> **TASK BRIEF**:
Filter out all lines without the word "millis" from the data below, please, and copy the rest.

━━━ EXCERPTED DATA ━━━

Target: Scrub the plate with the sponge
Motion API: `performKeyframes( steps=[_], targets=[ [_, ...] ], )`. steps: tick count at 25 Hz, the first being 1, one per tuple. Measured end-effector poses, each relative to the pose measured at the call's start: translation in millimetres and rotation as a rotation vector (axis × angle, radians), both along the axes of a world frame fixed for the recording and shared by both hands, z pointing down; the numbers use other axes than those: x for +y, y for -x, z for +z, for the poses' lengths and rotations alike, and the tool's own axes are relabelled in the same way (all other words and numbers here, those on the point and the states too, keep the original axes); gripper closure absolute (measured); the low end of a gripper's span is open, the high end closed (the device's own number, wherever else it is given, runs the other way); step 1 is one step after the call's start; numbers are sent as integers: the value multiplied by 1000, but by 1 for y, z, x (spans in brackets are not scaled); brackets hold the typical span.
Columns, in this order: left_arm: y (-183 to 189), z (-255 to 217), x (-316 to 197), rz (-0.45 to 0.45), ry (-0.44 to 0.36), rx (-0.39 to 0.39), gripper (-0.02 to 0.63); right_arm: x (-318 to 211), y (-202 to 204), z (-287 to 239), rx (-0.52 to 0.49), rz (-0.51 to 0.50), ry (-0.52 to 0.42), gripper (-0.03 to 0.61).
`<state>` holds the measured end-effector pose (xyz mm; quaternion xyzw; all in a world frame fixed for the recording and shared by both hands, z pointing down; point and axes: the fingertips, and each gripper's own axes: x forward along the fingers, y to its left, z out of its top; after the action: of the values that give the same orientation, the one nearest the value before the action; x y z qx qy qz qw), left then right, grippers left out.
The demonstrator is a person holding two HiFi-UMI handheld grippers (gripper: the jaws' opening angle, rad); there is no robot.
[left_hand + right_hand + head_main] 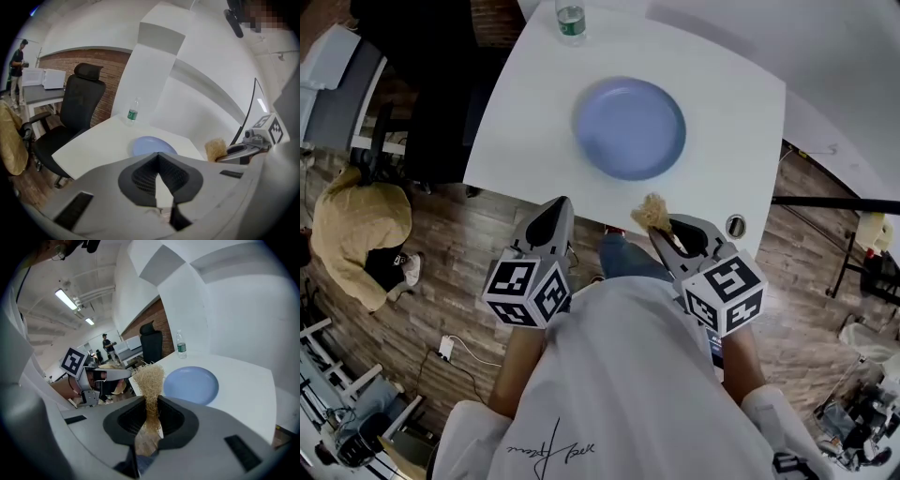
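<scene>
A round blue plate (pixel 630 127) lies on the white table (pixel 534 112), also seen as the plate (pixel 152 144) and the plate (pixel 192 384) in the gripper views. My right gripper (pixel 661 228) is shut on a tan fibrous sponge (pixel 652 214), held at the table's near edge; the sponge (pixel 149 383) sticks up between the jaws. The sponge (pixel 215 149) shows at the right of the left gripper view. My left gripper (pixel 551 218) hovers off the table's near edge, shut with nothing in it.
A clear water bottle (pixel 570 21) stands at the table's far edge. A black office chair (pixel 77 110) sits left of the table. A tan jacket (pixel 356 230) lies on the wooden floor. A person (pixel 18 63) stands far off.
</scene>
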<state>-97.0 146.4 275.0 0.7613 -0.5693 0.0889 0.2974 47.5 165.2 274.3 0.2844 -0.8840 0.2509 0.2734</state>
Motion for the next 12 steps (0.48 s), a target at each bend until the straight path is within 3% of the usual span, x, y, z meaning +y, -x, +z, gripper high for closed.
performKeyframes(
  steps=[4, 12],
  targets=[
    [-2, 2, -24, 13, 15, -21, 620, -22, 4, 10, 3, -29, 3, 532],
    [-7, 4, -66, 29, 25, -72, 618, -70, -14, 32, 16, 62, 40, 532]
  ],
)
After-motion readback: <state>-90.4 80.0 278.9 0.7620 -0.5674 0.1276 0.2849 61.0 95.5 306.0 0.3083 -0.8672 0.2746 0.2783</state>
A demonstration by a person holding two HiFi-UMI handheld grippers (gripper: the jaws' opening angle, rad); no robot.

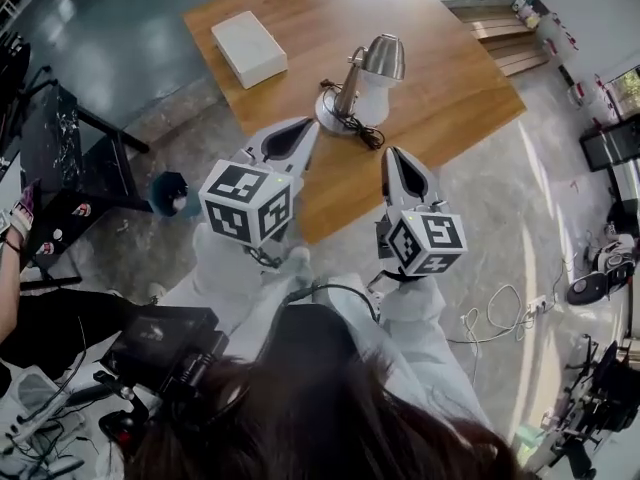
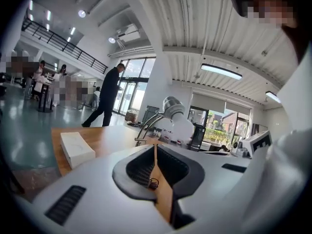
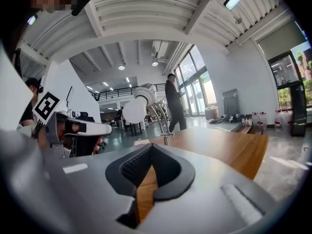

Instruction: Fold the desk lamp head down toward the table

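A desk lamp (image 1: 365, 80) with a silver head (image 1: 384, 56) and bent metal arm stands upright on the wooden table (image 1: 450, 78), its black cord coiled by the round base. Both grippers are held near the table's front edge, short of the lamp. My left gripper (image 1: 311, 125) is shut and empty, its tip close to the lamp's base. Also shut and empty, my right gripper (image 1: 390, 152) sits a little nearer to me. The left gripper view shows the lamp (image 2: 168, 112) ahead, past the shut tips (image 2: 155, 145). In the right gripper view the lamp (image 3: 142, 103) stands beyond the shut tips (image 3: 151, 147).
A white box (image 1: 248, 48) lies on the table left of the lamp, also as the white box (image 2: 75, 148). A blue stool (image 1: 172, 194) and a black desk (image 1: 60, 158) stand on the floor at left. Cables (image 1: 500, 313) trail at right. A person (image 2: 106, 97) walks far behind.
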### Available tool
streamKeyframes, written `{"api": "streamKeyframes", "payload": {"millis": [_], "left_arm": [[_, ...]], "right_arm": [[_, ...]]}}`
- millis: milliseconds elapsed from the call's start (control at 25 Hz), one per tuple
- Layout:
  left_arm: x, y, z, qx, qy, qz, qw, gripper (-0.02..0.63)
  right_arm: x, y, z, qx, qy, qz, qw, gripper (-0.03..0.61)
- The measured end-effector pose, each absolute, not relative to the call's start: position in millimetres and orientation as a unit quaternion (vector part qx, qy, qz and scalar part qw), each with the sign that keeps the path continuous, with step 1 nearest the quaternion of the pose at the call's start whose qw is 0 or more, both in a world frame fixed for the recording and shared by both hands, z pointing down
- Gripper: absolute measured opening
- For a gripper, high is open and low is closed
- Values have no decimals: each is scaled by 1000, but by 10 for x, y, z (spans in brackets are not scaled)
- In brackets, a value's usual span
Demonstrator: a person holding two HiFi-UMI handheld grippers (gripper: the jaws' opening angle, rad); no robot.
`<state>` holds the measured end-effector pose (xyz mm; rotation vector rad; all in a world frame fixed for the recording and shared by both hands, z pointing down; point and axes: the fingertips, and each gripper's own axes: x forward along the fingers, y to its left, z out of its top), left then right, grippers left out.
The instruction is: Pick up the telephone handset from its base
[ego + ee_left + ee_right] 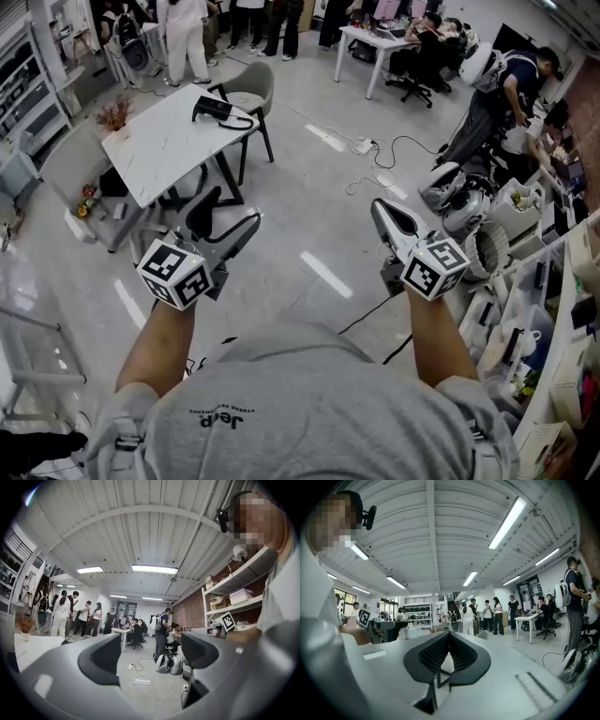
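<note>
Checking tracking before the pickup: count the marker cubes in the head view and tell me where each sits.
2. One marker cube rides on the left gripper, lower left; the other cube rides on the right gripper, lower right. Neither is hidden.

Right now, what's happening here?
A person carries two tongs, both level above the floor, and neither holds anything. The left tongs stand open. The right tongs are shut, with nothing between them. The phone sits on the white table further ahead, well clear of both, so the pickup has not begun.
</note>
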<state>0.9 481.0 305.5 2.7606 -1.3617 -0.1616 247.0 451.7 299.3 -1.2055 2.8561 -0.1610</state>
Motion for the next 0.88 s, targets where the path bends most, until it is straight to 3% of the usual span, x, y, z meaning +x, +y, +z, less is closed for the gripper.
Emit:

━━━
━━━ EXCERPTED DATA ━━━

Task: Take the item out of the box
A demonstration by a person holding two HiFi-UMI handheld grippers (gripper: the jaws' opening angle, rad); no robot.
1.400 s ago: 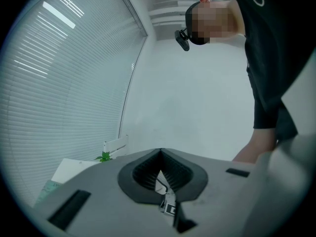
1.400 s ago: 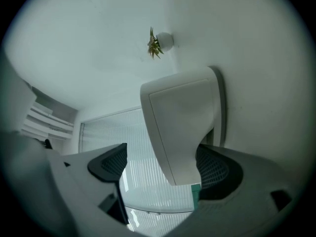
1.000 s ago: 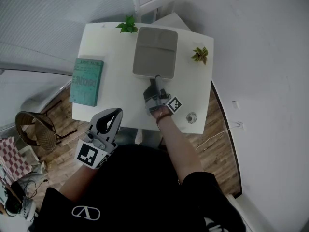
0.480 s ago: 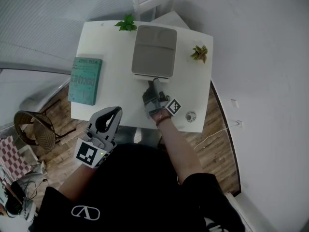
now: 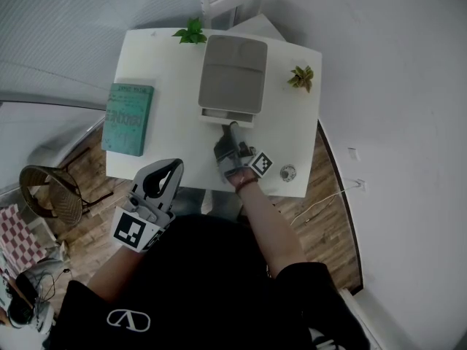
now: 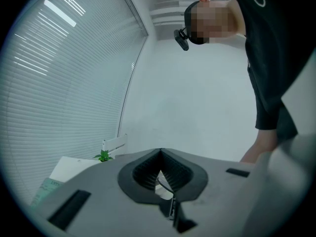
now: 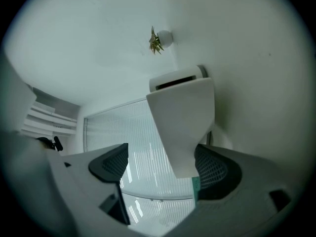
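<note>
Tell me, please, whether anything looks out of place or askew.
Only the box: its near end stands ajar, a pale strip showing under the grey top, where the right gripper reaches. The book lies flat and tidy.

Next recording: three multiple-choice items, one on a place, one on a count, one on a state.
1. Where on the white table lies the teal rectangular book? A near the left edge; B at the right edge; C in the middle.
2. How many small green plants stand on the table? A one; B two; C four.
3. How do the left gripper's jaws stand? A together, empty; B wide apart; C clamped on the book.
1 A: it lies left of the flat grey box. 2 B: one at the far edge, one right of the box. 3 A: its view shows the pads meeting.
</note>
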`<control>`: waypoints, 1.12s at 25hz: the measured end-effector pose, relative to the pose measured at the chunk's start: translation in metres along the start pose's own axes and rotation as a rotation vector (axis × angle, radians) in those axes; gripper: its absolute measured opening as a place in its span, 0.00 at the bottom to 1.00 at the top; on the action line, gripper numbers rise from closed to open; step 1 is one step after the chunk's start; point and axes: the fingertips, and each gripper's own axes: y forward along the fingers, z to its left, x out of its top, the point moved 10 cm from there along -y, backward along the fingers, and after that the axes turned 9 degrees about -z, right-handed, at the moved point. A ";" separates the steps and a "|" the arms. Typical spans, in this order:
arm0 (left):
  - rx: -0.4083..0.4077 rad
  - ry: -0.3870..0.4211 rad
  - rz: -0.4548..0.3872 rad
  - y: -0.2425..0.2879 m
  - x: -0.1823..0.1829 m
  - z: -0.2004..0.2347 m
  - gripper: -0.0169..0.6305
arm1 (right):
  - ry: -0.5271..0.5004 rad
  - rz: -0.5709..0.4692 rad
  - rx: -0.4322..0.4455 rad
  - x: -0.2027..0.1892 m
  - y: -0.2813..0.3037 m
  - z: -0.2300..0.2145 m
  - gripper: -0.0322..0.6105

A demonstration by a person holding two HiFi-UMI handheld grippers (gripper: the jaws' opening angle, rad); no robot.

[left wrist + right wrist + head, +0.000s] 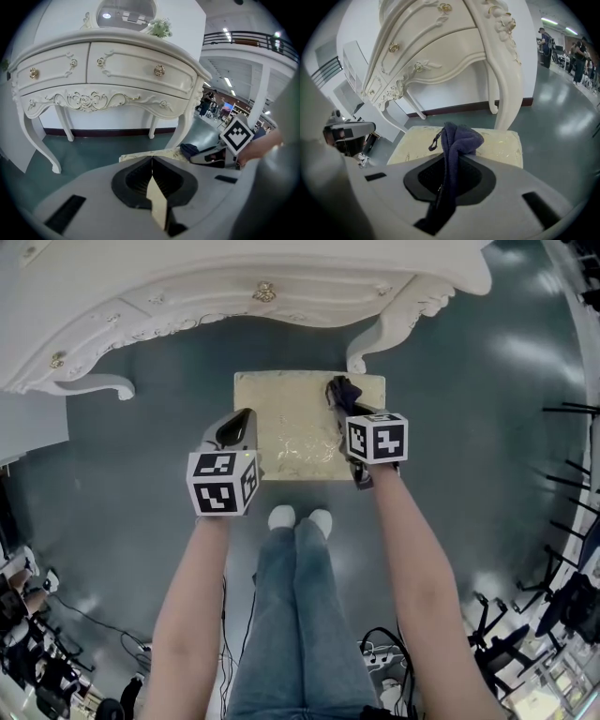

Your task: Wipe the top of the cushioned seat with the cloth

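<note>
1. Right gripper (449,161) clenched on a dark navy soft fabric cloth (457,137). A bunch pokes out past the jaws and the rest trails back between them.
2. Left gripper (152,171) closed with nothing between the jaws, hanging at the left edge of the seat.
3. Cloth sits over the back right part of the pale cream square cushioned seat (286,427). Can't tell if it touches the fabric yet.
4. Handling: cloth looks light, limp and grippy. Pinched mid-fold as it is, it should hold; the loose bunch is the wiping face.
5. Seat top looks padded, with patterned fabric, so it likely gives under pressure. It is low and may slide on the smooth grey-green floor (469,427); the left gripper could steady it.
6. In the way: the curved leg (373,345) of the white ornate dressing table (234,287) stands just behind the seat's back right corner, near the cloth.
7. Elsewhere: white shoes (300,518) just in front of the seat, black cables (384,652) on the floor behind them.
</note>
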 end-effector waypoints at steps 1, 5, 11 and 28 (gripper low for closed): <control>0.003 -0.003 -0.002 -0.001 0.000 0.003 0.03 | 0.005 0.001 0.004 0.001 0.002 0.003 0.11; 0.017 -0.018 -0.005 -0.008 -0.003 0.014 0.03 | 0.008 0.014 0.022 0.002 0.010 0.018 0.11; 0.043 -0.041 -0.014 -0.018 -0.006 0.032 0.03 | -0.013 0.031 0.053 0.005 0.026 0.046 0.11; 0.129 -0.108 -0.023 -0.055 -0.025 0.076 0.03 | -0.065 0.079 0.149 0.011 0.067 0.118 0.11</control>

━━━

> **TASK RESPONSE**:
streamKeyframes, written `{"api": "streamKeyframes", "payload": {"millis": [_], "left_arm": [[_, ...]], "right_arm": [[_, ...]]}}`
- millis: milliseconds elapsed from the call's start (control at 25 Hz), one per tuple

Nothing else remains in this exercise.